Die photodynamische Therapie wird schon seit längerer Zeit eingesetzt, um Tumorvorstufen der Haut zu behandeln.

Der Einsatz zur Hautverjüngung ist neu: Seit circa zwei Jahren beschäftigen sich Arbeitsgruppen mit der optimalen Anwendung zu diesem Ziel.

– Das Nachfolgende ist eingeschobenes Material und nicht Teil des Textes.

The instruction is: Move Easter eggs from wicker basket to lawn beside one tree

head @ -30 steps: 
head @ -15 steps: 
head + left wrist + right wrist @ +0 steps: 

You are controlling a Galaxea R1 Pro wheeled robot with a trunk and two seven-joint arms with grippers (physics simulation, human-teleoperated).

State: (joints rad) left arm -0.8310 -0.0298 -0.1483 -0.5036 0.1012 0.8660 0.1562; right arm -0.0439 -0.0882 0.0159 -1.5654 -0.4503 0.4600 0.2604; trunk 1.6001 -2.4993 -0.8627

Hier die Erfahrungen von Herrn Dr. Müller, der das Verfahren schon lange als Tumortherapie kennt:

„Nach Photodynamischer Therapie von Hautkrebsvorstufen zeigt sich in der Regel nicht nur ein Abheilen der erkrankten Haut, sondern meist auch eine eindrucksvolle Verbesserung der Pigmentflecken, der altersbedingten Fältchen und des Elastizitätsverlustes der Haut. Diesen „Verjüngungseffekt“ macht man sich bei der Photodynamischen Therapie aus ästhetischen Gründen zu Nutze.“

Dazu wird die Haut nach Vorbereitung der Oberflächen (z.B. durch Microneedling) mit einer Creme, die die Lichtempfindlichkeit steigert, behandelt und anschließend in einem oder mehreren Durchgängen mit Licht spezieller Wellenlänge belichtet.

Es kommt zu einer intensiven Reaktion (anfangs ähnlich einem Sonnenbrand) mit anschließender Hauterneuerung.

Behandelt werden können das Gesicht, aber auch die „Problemzonen“ Hals und Dekolleté sowie die Hände und Unterarme.